▸ ASSIGNMENT:
Send back the data below exactly. Drop every picture.

▸ DATA SECTION:
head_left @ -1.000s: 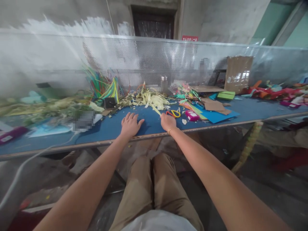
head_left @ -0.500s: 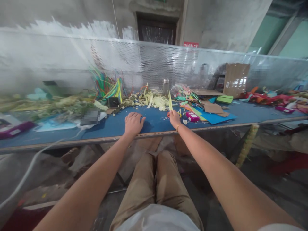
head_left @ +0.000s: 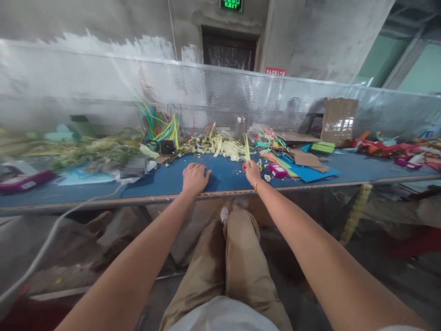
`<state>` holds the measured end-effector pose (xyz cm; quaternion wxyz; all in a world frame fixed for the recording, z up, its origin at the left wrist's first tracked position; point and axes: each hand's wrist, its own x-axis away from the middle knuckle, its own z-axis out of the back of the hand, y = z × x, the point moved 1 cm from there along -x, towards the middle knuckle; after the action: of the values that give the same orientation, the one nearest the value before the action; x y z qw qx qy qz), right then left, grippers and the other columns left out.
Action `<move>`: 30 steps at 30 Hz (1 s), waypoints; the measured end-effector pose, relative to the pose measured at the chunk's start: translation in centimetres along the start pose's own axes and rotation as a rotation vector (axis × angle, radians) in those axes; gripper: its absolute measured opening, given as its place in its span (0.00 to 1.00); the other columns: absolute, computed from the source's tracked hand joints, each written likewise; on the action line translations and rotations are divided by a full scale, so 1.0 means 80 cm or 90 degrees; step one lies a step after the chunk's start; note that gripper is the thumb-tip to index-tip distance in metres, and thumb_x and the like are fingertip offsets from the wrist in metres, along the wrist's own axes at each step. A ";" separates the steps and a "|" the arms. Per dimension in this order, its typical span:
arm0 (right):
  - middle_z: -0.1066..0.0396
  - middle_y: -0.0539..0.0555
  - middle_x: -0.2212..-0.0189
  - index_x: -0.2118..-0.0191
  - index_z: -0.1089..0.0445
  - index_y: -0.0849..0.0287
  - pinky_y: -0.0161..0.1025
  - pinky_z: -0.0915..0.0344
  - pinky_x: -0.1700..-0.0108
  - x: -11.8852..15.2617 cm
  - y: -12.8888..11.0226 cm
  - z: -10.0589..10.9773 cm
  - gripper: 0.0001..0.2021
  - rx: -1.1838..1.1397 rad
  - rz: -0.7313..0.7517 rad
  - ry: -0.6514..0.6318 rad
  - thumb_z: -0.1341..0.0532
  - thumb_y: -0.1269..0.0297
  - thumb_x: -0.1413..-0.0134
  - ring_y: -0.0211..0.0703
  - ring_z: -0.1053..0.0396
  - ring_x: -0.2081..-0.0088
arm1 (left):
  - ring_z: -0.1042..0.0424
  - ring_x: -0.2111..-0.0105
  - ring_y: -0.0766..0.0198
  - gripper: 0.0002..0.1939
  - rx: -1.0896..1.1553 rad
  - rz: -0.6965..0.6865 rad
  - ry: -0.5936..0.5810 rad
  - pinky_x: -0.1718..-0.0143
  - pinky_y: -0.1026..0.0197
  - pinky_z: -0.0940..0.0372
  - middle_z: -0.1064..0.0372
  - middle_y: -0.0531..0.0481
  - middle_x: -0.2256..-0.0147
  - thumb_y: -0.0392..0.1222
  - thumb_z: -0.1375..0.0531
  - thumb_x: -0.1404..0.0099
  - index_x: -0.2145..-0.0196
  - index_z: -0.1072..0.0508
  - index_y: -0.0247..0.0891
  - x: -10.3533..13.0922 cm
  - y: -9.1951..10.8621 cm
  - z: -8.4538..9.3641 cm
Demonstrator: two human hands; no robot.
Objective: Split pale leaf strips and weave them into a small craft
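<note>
My left hand (head_left: 195,177) lies palm down on the blue tabletop (head_left: 220,172) near its front edge, thumb apart and nothing in it. In my right hand (head_left: 253,171) is an upright bundle of pale yellow strips (head_left: 247,148), with the fingers closed round its lower end. Scissors with red and yellow handles (head_left: 257,167) lie beside and partly behind that hand. A heap of yellowish paper-like scraps (head_left: 225,148) spreads beyond both hands. Just right of the right hand is a small purple box-shaped object (head_left: 276,170).
Coloured strips (head_left: 160,126) stand at the back left, and a metal-capped bottle (head_left: 240,126) is behind the scraps. Blue sheets (head_left: 315,172) and cardboard pieces lie to the right. A white cable (head_left: 65,216) hangs over the left edge. Perforated metal panel (head_left: 227,87) lines the back.
The camera view has tilted up slightly, bringing the exit sign into sight. A white shoe now shows below the table. Both hands keep about the same places on the table.
</note>
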<state>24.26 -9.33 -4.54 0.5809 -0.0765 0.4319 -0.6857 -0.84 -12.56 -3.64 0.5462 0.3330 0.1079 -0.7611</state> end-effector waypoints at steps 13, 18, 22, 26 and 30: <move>0.29 0.57 0.68 0.68 0.34 0.59 0.34 0.42 0.60 0.009 -0.011 0.008 0.18 -0.031 0.003 0.003 0.58 0.60 0.38 0.43 0.33 0.62 | 0.39 0.47 0.46 0.18 -0.015 0.012 0.020 0.50 0.47 0.45 0.28 0.39 0.56 0.51 0.50 0.35 0.59 0.27 0.39 0.000 -0.002 -0.001; 0.29 0.58 0.67 0.67 0.34 0.59 0.35 0.41 0.61 0.010 -0.011 0.009 0.19 -0.021 -0.005 0.006 0.60 0.60 0.38 0.44 0.32 0.62 | 0.39 0.47 0.48 0.19 -0.015 -0.004 0.054 0.49 0.49 0.45 0.28 0.40 0.55 0.51 0.52 0.34 0.56 0.28 0.39 0.001 -0.002 0.004; 0.29 0.58 0.67 0.65 0.34 0.59 0.35 0.41 0.61 0.011 -0.012 0.010 0.19 0.001 0.007 0.002 0.60 0.61 0.37 0.44 0.33 0.63 | 0.39 0.46 0.49 0.19 -0.005 -0.008 0.063 0.48 0.49 0.46 0.29 0.40 0.53 0.51 0.51 0.34 0.55 0.28 0.39 0.002 -0.001 0.007; 0.29 0.58 0.68 0.66 0.34 0.59 0.35 0.41 0.61 0.011 -0.014 0.011 0.19 0.009 0.013 -0.013 0.60 0.60 0.37 0.44 0.32 0.64 | 0.40 0.45 0.49 0.19 -0.005 0.005 0.067 0.47 0.49 0.47 0.29 0.40 0.53 0.51 0.51 0.34 0.55 0.29 0.38 0.001 -0.001 0.007; 0.29 0.58 0.67 0.66 0.34 0.59 0.35 0.41 0.61 0.011 -0.015 0.009 0.20 0.016 0.010 -0.019 0.60 0.59 0.37 0.44 0.32 0.63 | 0.40 0.45 0.49 0.19 0.000 0.014 0.066 0.47 0.49 0.47 0.29 0.40 0.53 0.51 0.51 0.34 0.56 0.28 0.39 0.000 -0.001 0.006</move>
<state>23.53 -10.50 -3.59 0.5934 -0.0761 0.4150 -0.6854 -1.08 -12.80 -3.32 0.5483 0.3735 0.1322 -0.7365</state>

▸ COMPLETED TASK:
head_left @ -1.000s: 
head_left @ -0.500s: 
head_left @ +0.000s: 
`<state>` holds the measured end-effector pose (xyz cm; quaternion wxyz; all in a world frame fixed for the recording, z up, its origin at the left wrist's first tracked position; point and axes: each hand's wrist, its own x-axis away from the middle knuckle, its own z-axis out of the back of the hand, y = z × x, the point moved 1 cm from there along -x, towards the middle knuckle; after the action: of the values that give the same orientation, the one nearest the value before the action; x y z qw qx qy qz), right then left, grippers and the other columns left out.
Action `<move>`: 30 steps at 30 Hz (1 s), waypoints; the measured end-effector pose, relative to the pose measured at the chunk's start: translation in centimetres along the start pose's own axes and rotation as a rotation vector (axis × angle, radians) in those axes; gripper: its absolute measured opening, given as its place in its span (0.00 to 1.00); the other columns: absolute, computed from the source's tracked hand joints, each written likewise; on the action line translations and rotations are divided by a full scale, so 1.0 means 80 cm or 90 degrees; step one lies a step after the chunk's start; note that gripper is the thumb-tip to index-tip distance in metres, and thumb_x and the like are fingertip offsets from the wrist in metres, along the wrist's own axes at each step. A ";" separates the steps and a "|" the arms. Per dimension in this order, its typical span:
arm0 (right):
  - middle_z: -0.1066..0.0396
  - middle_y: -0.0539..0.0555
  - middle_x: -0.2212..-0.0189
  - index_x: -0.2118..-0.0191
  - index_z: -0.1089..0.0445
  - index_y: -0.0849..0.0287
  - pinky_y: -0.0161..0.1025
  - pinky_z: -0.0915..0.0344
  - pinky_x: -0.1700..-0.0108
  - x: -11.8852..15.2617 cm
  - y: -12.8888..11.0226 cm
  - z: -10.0589..10.9773 cm
  - gripper: 0.0001..0.2021
  - rx: -1.1838..1.1397 rad
  - rz: -0.7313..0.7517 rad
  - ry: -0.6514..0.6318 rad
  - thumb_z: -0.1341..0.0532
  - thumb_y: -0.1269..0.0297
  - thumb_x: -0.1413..-0.0134
  - ring_y: -0.0211..0.0703
  - ring_z: -0.1053..0.0396
  - ring_x: -0.2081..-0.0088
arm1 (left):
  - ring_z: -0.1042..0.0424
  - ring_x: -0.2111..-0.0105
  - ring_y: -0.0766..0.0198
  - gripper: 0.0002..0.1939
  - rx: -1.0896..1.1553 rad
  - rz: -0.6965..0.6865 rad
  - ry: -0.5936..0.5810 rad
  - pinky_x: -0.1718..-0.0143
  - pinky_y: -0.1026..0.0197
  - pinky_z: -0.0940..0.0372
  - middle_z: -0.1064..0.0372
  - middle_y: -0.0531..0.0481
  - middle_x: -0.2256..-0.0147
  - thumb_y: -0.0392..0.1222
  - thumb_z: -0.1375..0.0531
  - thumb_x: -0.1404..0.0099
  - index_x: -0.2145..-0.0196
  - index_z: -0.1072..0.0508
  - index_y: -0.0247..0.0891
  - x: -10.3533..13.0922 cm
  - y: -9.1951..10.8621 cm
  - z: -8.4538..9.3641 cm
Demonstrator: two human hands; no robot.
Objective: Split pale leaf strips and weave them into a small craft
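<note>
My left hand (head_left: 195,177) lies palm down on the blue tabletop (head_left: 220,172) near its front edge, thumb apart and nothing in it. In my right hand (head_left: 253,171) is an upright bundle of pale yellow strips (head_left: 247,148), with the fingers closed round its lower end. Scissors with red and yellow handles (head_left: 257,167) lie beside and partly behind that hand. A heap of yellowish paper-like scraps (head_left: 225,148) spreads beyond both hands. Just right of the right hand is a small purple box-shaped object (head_left: 276,170).
Coloured strips (head_left: 160,126) stand at the back left, and a metal-capped bottle (head_left: 240,126) is behind the scraps. Blue sheets (head_left: 315,172) and cardboard pieces lie to the right. A white cable (head_left: 65,216) hangs over the left edge. Perforated metal panel (head_left: 227,87) lines the back.
The camera view has tilted up slightly, bringing the exit sign into sight. A white shoe now shows below the table. Both hands keep about the same places on the table.
</note>
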<state>24.26 -9.33 -4.54 0.5809 -0.0765 0.4319 -0.6857 -0.84 -12.56 -3.64 0.5462 0.3330 0.1079 -0.7611</state> end-effector waypoints at steps 13, 18, 22, 26 and 30: <move>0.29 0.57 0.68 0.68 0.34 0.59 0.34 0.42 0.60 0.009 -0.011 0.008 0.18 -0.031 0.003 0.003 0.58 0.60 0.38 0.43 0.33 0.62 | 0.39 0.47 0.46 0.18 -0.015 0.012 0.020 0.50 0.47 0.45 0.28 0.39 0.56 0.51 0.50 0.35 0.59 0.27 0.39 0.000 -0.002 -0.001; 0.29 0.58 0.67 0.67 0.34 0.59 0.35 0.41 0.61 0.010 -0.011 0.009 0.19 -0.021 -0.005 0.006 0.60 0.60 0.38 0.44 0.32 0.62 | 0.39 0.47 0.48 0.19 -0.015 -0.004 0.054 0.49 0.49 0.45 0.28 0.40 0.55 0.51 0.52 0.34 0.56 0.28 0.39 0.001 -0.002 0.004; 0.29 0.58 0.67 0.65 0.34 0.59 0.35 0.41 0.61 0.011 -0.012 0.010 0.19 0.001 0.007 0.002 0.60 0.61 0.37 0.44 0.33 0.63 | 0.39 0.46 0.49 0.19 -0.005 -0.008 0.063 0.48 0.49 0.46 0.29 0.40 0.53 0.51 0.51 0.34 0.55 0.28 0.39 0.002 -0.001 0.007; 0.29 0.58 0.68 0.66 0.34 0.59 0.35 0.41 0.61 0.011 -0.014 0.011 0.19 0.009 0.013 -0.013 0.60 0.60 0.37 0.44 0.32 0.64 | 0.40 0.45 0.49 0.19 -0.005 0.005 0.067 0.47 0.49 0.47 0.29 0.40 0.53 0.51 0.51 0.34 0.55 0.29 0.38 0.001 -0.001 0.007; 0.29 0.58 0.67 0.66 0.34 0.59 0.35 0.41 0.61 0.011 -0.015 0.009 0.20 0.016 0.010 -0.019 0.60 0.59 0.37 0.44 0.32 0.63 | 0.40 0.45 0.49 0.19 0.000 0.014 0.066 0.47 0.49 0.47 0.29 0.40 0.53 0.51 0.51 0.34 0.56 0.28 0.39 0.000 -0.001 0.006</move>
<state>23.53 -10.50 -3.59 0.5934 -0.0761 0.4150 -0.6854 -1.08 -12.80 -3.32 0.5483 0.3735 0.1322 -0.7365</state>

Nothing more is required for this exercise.